EXERCISE AIM: Go over the entries and report the lines where the word "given" occurs.

RAW DATA:
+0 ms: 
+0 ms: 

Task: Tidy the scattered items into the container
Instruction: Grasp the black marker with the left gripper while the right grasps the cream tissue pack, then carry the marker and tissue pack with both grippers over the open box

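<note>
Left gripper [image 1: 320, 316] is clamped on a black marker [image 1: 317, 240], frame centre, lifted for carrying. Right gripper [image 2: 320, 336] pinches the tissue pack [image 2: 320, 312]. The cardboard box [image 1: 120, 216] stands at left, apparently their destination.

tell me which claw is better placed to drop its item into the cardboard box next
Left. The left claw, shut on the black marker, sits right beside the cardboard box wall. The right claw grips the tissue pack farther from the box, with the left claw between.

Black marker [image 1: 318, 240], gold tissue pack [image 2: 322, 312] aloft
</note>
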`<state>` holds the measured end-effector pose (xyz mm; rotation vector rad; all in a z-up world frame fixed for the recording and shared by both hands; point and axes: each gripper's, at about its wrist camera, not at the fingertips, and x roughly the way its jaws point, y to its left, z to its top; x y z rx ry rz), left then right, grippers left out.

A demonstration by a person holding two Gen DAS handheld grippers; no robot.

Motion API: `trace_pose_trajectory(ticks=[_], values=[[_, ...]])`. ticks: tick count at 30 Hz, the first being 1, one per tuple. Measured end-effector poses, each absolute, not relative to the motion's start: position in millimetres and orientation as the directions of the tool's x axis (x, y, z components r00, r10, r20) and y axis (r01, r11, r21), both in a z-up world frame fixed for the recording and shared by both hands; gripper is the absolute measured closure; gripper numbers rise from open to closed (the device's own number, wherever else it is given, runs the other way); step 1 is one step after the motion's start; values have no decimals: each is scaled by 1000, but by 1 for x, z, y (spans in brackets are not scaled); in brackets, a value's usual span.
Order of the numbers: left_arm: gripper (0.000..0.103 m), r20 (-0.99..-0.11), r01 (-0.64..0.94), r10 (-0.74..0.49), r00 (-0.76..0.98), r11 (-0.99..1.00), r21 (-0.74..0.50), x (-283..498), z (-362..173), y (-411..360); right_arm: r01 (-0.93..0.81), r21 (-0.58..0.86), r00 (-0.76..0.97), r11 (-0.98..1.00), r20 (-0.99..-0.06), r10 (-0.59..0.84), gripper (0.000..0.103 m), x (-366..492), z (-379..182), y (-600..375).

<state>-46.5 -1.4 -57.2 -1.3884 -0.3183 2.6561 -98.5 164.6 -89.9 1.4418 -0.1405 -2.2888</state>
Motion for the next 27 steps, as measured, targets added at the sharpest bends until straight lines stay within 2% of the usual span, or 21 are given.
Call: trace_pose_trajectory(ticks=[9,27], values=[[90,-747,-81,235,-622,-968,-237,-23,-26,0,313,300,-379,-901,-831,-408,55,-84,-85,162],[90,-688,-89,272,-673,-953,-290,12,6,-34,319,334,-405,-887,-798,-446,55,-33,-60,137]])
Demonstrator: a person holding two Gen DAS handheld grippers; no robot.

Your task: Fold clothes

TASK OUTPUT:
Motion API: `trace_pose_trajectory(ticks=[_], values=[[_, ...]])`. ticks: tick count at 30 Hz, the first being 1, one per tuple. Measured end-effector poses, each absolute, not relative to the motion's start: position in millimetres and orientation as the directions of the tool's x axis (x, y, z components r00, r10, r20) and y axis (r01, r11, r21), both in a z-up world frame fixed for the recording and shared by both hands; gripper is the absolute measured closure; gripper numbers rise from open to closed (the device's own number, wherever else it is given, runs the other way); step 1 is one step after the motion's start; values have no decimals: each is scaled by 1000, but by 1 for x, z, y (spans in brackets are not scaled); in brackets, a value's usual span.
Motion for the next 27 steps, as measured, targets added at the sharpest bends until straight lines stay within 2% of the usual span, or 21 are given.

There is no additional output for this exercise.